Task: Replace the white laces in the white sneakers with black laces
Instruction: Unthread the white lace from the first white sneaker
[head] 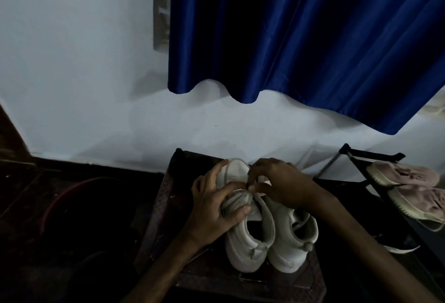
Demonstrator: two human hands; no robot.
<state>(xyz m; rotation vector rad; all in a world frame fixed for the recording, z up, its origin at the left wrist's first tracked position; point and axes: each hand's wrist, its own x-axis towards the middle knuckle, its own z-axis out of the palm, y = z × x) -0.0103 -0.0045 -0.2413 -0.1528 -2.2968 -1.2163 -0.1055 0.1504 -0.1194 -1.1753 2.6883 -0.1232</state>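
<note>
Two white sneakers stand side by side, heels toward me, on a dark patterned stool (313, 276). My left hand (214, 204) grips the left sneaker (248, 245) over its laced upper, thumb pressed on the white laces. My right hand (277, 182) reaches across the right sneaker (292, 249) and pinches a white lace (245, 188) near the left sneaker's toe end. A loose white lace lies across the right sneaker's opening. No black laces are visible.
A dark shoe rack (361, 158) at the right holds a pair of pink sneakers (409, 182). A blue curtain (301, 38) hangs over the white wall behind. The floor to the left is dark, with a reddish round rim (72, 189).
</note>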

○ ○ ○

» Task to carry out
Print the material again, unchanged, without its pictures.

» Result of this task
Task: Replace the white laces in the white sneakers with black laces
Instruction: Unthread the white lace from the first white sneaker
[head] 
Demonstrator: two human hands; no robot.
<state>(xyz m; rotation vector rad; all in a world frame fixed for the recording, z up, its origin at the left wrist's first tracked position; point and axes: each hand's wrist, its own x-axis towards the middle knuckle, its own z-axis out of the palm, y = z × x) -0.0103 -0.0045 -0.2413 -0.1528 -2.2968 -1.2163 -0.1055 0.1504 -0.1194 -1.1753 2.6883 -0.1232</state>
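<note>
Two white sneakers stand side by side, heels toward me, on a dark patterned stool (313, 276). My left hand (214, 204) grips the left sneaker (248, 245) over its laced upper, thumb pressed on the white laces. My right hand (277, 182) reaches across the right sneaker (292, 249) and pinches a white lace (245, 188) near the left sneaker's toe end. A loose white lace lies across the right sneaker's opening. No black laces are visible.
A dark shoe rack (361, 158) at the right holds a pair of pink sneakers (409, 182). A blue curtain (301, 38) hangs over the white wall behind. The floor to the left is dark, with a reddish round rim (72, 189).
</note>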

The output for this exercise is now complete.